Wolf nodded curtly, thinking, Yes, and shut it away safely where neither Tommy nor anyone else can get their eager little unthinking hands on it. He found himself strangely annoyed by his father’s irresponsibility, or over-casualness, or whatever it was. Up to now the old man had seemed to him such a normal sort of reformed or arrested alcoholic. But now—? He hefted the black cylinder. It was heavy.
He found himself wondering, as he followed the slow-moving Cassius to the front of the attic, what other time bombs there might be, in the old man’s mind as well as the house, waiting to be detonated.
But his thoughts were somewhat diverted when he glanced out the front attic window. A short way down the hillside and to the side of the house amongst the nearest trees and further fenced by tall shrubs was a grassy bower that was bathed in sunlight and into which he could look down from his vantage point.
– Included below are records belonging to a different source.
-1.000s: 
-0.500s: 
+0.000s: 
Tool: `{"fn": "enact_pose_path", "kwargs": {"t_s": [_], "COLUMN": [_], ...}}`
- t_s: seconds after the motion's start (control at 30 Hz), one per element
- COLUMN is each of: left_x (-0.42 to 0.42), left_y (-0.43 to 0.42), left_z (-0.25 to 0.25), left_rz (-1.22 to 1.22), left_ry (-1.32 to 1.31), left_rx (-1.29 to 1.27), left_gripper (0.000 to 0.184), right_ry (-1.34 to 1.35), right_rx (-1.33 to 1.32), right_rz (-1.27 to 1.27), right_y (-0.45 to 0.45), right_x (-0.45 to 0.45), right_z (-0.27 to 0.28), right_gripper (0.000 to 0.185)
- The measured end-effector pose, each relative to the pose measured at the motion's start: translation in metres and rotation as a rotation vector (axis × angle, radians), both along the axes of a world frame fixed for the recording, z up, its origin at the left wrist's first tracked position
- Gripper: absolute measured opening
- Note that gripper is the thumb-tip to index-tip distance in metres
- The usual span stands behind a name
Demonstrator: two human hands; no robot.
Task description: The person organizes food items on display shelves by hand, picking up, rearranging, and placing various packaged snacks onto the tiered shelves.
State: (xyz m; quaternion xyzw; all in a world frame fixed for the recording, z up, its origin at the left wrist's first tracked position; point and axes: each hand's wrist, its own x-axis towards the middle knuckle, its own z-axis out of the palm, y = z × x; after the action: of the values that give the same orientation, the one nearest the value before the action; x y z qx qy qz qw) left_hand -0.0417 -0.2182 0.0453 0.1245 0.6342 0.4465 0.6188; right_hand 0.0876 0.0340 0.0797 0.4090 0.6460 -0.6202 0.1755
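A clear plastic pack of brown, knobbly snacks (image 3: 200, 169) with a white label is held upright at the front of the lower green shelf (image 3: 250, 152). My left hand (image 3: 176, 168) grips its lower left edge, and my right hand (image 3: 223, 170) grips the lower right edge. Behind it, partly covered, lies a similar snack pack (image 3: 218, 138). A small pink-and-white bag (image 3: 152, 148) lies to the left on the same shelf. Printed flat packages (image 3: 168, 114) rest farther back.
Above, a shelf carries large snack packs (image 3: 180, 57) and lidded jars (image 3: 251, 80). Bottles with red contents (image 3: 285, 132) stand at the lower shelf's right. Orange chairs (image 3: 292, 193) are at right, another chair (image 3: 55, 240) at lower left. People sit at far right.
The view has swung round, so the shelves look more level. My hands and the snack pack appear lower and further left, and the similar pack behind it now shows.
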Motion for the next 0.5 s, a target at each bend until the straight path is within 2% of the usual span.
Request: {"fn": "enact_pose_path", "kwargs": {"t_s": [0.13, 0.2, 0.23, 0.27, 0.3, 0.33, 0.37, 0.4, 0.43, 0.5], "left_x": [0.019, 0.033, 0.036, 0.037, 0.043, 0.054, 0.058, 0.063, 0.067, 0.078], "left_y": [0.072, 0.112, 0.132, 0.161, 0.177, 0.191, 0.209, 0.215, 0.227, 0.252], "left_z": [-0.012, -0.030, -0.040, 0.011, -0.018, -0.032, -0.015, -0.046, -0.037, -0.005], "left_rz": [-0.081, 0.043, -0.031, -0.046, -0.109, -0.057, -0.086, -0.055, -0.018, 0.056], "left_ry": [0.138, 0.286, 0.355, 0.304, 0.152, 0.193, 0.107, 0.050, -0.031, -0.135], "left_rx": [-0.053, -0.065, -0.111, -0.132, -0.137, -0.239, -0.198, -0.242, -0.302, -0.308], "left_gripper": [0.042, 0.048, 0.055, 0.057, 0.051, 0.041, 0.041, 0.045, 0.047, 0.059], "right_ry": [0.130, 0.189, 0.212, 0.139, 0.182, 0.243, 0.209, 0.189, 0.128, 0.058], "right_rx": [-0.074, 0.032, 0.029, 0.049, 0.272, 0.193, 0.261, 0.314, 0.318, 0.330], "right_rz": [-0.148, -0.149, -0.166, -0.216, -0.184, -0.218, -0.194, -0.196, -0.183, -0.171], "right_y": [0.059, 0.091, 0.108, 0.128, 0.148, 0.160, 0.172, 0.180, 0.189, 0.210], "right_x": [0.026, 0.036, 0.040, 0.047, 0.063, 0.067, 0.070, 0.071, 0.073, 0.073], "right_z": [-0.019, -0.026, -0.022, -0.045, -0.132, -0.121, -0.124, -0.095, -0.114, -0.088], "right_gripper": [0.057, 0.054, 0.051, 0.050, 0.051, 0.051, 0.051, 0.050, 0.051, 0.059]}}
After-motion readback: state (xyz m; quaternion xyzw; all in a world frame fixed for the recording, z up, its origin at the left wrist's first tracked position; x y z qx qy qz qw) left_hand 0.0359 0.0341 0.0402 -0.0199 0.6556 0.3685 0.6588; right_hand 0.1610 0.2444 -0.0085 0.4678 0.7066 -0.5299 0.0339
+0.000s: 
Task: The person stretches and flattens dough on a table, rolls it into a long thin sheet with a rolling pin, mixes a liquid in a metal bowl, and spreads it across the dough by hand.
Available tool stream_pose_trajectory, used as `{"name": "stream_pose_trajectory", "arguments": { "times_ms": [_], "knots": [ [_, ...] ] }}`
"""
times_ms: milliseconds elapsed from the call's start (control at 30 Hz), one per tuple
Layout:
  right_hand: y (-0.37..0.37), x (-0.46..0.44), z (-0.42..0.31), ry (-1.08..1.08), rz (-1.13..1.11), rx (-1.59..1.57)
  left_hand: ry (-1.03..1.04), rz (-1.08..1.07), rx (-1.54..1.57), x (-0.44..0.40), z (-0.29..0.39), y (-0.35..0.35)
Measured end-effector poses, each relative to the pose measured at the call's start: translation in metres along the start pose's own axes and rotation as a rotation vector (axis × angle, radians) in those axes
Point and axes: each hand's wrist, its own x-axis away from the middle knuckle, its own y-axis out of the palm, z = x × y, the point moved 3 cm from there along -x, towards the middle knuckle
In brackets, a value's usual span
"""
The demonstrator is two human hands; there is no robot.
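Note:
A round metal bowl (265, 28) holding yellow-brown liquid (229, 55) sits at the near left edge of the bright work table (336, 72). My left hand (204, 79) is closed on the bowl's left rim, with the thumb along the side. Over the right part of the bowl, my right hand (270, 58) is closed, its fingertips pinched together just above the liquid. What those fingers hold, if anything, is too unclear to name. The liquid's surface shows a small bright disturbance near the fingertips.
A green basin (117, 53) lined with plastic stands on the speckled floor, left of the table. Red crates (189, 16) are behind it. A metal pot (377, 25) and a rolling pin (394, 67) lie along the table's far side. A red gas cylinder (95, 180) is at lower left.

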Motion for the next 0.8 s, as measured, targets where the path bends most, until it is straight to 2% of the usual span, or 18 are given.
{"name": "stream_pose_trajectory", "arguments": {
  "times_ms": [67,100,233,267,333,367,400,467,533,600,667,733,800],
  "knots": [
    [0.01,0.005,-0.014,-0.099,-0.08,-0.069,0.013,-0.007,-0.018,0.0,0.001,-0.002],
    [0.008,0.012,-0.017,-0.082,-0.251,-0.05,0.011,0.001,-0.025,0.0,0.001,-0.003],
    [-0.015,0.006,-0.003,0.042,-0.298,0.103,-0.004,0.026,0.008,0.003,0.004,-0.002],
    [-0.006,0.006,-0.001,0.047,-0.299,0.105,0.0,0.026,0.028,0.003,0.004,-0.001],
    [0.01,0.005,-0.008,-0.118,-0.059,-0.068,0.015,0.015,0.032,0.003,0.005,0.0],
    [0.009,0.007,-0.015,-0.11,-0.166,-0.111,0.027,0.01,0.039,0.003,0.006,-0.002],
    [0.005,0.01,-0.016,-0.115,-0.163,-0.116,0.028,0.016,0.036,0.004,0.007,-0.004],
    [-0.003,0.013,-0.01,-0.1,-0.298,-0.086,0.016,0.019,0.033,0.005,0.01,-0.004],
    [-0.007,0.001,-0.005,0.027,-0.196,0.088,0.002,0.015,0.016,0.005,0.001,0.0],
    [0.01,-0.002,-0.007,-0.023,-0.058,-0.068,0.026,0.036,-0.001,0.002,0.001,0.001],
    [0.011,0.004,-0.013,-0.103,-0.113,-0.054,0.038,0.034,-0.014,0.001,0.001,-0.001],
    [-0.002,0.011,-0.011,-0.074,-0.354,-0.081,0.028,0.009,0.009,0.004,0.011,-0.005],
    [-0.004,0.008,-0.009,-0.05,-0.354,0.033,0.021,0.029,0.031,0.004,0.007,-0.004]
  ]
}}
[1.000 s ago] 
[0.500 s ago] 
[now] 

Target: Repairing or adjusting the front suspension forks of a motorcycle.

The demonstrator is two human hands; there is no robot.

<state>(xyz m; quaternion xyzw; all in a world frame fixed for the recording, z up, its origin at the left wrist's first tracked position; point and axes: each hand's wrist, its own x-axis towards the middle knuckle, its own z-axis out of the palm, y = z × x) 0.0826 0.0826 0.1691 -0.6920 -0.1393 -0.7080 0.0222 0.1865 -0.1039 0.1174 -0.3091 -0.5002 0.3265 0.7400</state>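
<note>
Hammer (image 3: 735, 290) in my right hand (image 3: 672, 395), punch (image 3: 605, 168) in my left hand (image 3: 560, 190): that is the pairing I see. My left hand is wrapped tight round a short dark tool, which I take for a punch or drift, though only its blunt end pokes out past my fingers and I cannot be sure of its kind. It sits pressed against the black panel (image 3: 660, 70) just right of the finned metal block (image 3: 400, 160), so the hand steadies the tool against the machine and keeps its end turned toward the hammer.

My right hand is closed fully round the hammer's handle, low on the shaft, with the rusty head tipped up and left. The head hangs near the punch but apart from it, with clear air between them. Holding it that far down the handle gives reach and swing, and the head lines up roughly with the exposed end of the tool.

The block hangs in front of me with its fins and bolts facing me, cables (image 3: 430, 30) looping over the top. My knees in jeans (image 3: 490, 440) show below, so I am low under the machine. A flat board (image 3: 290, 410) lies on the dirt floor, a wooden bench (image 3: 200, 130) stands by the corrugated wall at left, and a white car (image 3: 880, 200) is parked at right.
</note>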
Sprawled supine at its center on a long black beach towel was Loni clad in black wraparound sunglasses, a quite splendid sight which somehow reminded Wolf of a certain wariness Terri had had of her then thirteen-year-old sister during their courtship and also reminded him perhaps to tell the girl a cautionary tale or two about the Trailside Murderer who had terrified Marin County some years back.
When he got the black cylinder downstairs he set it, at Cassius’ direction, on the high mantelpiece, which would at least put it out of Tommy’s reach, and as an extra precaution taped the switch in the off position with two short lengths of friction adhesive. The old man had propped the painting on a straight-backed chair standing against the wall nearby.
Wolf’s speculations about Cassius and the house were further driven from his mind, or to its shadowy outer reaches at any rate, by the day’s activities when he drove Terri and Tommy up into Sonoma County through the Valley of the Moon to the Jack London Museum and led them through the big trees to the fire-darkened gaunt stone ruins of London’s Wolf House. (Tommy made a solemn joke of calling it “Pa House,” while Wolf promised to show him some real wolves at Golden Gate Park tomorrow.)
That must have been the day, Wolf figured out later, of Loni’s impulsive departure for her Oregon college, for she wasn’t there the next morning to hear Cassius’ dream of the giant spider and Esteban (though Tilly was, who’d come over early to share their late breakfast). It was also the day when Weather confirmed that the big storm front building up in the North Pacific had veered south and was headed for San Francisco.
Cassius prefaced his account of the night’s somnial pageantry with some nervous and veering verbal flamboyancies. He seemed a bit hollow-eyed and overwrought, as if sleep hadn’t rested him and he were clowning around and gallumphing to hide the fact, and for the first time Wolf found himself wondering whether their visit hadn’t begun to tire the old man.
“Never dream these days,” Cassius grumbled, “just feelings and flashes, as I think I’ve told you, Terri, but last night I sure had a doozie. You brought it on me, Wolf, by making me go up to the attic and look at that old stuff of Esteban’s I’d forgotten was there.” He nodded toward the black cylinder and green-flooded leopard painting. “Yes, sir, Tommy, your Pa gave me one doozie of a dream.” He paused, wrinkled his nose, and looked comically sideways at Wolf. “No, that isn’t true at all, is it? I was the one who told you about it and led you up there. I brought it all on myself! See, Tommy, never trust what your Grandpa says, his mind’s slipping.